望洋高校の射撃部には、ビームライフルとビームピストルがある。大きな違いは、ライフルが両手で銃を構えるのに対して、ピストルは片手で撃つこと。ほとんどの生徒がライフルを選択するのだが、釘村さんは、「人と違うことがしてみたかった」ことからピストルに。「ピストルは筋肉を使って、じっと我慢しながら撃ちます。結構向いていたのかな」と首を傾げ、射撃を通して変化したことは『精神的な強さ』だという。
穏やかに話しながら、時折笑顔を交える彼は、感情の多くを内に秘めるタイプなのだろうか。周囲も気遣うことで、「野球をしている時は、ミスをすると周囲の目が気になってしまった」というが、「ビームピストルは自分との闘いです。ミスをしても、自分の責任。初めは点数も取れずに順位が上がりませんでしたが、次第に気持ちの乱れが無くなりました。ただ、県大会だと余裕があっても、国体など大きなクラスになるとプレッシャーからか手が震えた」こともあったとか。だが、震えを消すように、さらに強く銃を握り締めて集中力を高めた。その成果か、今は嫌なことがあっても、プラス思考になれる力を身に付けた。
「自分なりにプレッシャーに打ち勝つ方法をなかなか見つけられなかったんです」と話す釘村さんを、強く支えたのは部活の監督や仲間たちだった。撃ち方の構えなどのアドバイスをくれるのはもちろんのこと、応援の時など特に顕著。集中力を乱すため、大会の会場では応援の声が聞こえることは少ない。ドアを開ければぴりっとした空気を感じ、45から50分かけて40発の銃を集中して撃つ。それでも、決勝戦など上位の戦いになるほど声援は飛ぶようになる。

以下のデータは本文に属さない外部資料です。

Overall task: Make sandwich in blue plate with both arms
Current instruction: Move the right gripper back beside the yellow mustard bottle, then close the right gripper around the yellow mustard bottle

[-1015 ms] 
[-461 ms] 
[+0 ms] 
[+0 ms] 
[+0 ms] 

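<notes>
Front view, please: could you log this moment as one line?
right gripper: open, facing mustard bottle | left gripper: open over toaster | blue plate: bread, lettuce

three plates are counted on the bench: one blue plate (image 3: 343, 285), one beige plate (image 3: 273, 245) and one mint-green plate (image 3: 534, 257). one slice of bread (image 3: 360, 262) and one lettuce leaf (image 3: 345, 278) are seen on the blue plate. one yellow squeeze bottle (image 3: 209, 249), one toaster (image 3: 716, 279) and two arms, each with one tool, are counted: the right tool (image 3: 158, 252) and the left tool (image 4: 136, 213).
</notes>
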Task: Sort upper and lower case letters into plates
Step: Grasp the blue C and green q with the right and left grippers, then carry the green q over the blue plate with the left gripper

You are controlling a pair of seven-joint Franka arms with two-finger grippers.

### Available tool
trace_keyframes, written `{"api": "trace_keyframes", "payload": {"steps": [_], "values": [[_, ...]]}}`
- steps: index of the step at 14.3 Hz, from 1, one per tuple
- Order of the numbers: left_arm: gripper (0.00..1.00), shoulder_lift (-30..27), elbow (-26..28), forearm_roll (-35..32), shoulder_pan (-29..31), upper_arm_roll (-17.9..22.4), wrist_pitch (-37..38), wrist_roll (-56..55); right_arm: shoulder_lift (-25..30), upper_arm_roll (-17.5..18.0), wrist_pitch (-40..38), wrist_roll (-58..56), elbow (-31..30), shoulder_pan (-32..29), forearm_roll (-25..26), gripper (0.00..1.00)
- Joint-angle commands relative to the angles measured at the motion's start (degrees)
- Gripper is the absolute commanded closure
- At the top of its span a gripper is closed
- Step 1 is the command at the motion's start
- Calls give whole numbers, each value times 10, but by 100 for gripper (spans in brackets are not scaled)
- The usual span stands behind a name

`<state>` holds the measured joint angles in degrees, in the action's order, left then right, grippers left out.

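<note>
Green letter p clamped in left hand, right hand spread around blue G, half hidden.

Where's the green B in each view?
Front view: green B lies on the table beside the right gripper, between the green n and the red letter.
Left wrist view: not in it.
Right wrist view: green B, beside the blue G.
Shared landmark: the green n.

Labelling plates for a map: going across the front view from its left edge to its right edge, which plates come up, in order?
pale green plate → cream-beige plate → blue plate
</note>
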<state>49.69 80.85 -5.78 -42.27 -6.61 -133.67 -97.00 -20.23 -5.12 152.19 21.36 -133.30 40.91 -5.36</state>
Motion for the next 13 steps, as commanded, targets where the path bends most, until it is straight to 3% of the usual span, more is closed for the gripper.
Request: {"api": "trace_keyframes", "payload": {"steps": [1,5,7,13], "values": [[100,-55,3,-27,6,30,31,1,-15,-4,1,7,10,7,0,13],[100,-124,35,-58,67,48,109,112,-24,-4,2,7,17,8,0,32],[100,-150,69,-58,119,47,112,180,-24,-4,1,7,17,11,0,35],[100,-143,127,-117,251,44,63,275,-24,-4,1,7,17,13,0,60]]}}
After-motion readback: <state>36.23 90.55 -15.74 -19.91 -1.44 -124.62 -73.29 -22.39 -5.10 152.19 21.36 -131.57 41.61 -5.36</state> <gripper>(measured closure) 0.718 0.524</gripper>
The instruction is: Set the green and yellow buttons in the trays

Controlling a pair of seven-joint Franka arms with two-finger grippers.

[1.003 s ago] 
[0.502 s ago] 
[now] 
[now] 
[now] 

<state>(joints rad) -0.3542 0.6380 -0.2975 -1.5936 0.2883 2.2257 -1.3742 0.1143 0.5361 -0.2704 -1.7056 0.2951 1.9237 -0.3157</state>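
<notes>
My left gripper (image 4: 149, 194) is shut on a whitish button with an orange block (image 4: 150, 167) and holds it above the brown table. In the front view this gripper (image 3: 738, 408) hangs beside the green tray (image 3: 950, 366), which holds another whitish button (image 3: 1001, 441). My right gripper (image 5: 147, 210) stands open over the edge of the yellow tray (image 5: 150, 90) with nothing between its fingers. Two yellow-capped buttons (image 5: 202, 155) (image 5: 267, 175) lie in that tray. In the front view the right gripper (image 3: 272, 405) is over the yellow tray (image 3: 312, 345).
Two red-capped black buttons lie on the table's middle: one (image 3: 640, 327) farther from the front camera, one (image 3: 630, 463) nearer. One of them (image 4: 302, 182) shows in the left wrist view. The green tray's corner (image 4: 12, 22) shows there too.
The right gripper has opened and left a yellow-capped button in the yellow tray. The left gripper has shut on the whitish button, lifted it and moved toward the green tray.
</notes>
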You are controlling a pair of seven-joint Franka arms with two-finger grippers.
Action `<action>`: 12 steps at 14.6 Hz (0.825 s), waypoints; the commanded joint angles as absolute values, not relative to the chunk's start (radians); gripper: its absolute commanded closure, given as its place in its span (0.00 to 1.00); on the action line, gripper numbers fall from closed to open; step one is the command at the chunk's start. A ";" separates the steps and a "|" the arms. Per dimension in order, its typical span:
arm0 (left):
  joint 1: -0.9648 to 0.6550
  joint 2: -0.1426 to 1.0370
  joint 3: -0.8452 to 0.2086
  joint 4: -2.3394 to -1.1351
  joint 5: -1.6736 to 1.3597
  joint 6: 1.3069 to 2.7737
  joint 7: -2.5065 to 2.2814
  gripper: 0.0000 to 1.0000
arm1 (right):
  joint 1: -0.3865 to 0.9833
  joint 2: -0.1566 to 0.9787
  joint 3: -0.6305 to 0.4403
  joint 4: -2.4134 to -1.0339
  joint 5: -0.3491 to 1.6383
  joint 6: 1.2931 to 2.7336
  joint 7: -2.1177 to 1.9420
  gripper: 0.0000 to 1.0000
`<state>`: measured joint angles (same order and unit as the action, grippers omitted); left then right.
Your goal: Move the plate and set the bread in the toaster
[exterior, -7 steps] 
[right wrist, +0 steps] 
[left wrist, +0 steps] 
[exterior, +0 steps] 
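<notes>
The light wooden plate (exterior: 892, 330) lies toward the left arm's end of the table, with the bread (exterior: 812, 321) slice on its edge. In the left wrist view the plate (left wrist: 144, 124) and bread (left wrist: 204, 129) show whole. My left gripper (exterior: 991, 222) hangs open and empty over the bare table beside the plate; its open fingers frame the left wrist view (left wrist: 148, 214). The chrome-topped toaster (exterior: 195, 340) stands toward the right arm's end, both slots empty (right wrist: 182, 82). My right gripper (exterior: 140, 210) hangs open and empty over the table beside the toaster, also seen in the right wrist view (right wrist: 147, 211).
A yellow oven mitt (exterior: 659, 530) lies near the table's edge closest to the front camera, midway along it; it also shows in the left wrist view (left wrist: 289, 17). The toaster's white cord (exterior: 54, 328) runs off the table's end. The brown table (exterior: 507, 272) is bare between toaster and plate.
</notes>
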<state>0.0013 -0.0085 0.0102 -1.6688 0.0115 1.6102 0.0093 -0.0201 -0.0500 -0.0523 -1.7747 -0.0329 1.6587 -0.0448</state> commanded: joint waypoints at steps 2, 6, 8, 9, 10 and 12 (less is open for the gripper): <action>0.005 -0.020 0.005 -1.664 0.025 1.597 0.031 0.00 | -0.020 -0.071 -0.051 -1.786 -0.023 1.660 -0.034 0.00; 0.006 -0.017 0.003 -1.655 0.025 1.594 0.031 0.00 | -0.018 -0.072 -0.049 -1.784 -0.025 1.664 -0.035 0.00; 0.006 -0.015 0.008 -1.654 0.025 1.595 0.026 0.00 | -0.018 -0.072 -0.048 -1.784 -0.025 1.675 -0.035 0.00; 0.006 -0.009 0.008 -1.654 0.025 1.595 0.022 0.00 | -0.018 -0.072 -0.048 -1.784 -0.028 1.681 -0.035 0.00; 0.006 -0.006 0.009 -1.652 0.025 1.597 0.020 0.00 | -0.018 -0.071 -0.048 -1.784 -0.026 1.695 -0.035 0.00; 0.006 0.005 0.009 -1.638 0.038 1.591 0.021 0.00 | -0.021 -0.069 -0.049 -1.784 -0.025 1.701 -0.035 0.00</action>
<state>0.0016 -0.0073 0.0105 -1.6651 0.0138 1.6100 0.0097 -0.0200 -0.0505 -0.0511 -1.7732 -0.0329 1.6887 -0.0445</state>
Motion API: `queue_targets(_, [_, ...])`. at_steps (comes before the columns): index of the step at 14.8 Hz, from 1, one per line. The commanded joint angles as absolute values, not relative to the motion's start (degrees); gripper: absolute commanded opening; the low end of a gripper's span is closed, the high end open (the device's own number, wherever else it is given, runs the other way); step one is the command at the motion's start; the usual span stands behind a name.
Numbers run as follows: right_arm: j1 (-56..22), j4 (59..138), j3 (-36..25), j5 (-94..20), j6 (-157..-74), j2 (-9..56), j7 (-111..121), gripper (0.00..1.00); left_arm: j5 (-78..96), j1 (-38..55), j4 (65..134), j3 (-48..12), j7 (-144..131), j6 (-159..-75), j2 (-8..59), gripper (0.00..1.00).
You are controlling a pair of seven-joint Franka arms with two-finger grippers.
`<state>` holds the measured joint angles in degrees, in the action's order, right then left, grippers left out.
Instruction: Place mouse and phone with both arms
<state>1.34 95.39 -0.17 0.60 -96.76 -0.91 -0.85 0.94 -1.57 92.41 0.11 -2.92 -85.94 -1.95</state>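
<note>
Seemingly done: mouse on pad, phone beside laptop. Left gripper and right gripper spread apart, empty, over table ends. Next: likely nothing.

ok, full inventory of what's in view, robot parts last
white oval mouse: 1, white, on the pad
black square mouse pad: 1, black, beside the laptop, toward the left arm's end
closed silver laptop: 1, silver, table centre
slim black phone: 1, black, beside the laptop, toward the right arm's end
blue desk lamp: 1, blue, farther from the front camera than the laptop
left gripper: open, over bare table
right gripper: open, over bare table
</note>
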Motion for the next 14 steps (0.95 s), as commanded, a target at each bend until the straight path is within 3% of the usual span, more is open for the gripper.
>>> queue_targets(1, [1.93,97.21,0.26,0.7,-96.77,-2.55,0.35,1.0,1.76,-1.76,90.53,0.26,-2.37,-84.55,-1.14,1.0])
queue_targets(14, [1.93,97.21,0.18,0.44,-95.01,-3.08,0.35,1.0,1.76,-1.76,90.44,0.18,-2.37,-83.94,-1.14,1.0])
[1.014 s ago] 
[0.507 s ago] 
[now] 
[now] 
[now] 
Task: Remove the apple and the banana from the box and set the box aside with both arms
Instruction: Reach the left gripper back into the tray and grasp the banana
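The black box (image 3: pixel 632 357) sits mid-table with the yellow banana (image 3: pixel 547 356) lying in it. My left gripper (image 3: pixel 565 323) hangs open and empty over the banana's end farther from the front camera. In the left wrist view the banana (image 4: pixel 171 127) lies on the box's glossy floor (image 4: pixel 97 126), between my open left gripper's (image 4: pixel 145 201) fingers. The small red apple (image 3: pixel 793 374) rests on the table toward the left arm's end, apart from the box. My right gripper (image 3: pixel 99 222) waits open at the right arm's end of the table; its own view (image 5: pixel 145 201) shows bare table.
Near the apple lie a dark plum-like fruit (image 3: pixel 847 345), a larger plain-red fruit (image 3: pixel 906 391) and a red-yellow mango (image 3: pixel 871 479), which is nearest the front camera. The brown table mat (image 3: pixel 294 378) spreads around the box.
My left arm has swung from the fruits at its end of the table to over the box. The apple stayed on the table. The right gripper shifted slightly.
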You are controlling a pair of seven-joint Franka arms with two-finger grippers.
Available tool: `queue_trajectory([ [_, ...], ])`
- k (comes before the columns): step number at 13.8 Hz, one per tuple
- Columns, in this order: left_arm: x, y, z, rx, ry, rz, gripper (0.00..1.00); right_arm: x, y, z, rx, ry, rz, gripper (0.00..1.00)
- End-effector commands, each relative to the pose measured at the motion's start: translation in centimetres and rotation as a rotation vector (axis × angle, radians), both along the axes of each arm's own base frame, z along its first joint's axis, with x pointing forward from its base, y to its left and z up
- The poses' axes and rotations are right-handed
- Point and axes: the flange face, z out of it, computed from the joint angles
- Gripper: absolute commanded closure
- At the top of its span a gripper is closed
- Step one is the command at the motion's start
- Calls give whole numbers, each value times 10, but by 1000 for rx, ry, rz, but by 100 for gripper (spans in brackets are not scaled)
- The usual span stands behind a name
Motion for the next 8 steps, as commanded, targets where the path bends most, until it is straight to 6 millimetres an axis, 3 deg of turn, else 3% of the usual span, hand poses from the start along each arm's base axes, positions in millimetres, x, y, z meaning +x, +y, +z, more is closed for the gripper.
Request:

そんな時。「同級生の女子で、同じように国体に行った子がいるんです。とてもしっかりした子で、みんなの声援に混じって怒号みたいな声が聞こえましたね」と思いだしたように笑う。射撃のフォームも点数配分も、すべて『感覚』でこなしていく釘村さんと、すべて『計算』しながら考えをまとめるその同級生は全く正反対の性格だが、切磋琢磨してきた。また、友達の輪を固定せずに幅広い人材と関われる彼の特性は、後輩にも友達感覚で接することで、いち早く距離を縮めることに役立った。ピストルをやっている部員は同学年に2人、後輩を入れると6人になる。1つの銃を回すために、練習時間を割り振るのもコミュニケーションを円滑にとらなければならない。不満が溜まって、リフレッシュのために仲間とキャッチボールをしたこともいい思い出だ。
銃所持申請の許可が下りれば、県営の銃練習場でプレーをしていくことになる。「どこかのチームに属して、国体に出ることが目標です」と話す釘村さんだが、簡単なことではない。それは、「普段から練習している、警察官や自衛隊の方がいるので強敵!」だからだ。だが、勝ち進んだ先に得られる『この先には強い人しかいない』という高揚感、パネルを見なくても的に当たったのが分かる爽快感。それらを得るために、釘村さんが再び的の前に立つ日も近いだろう。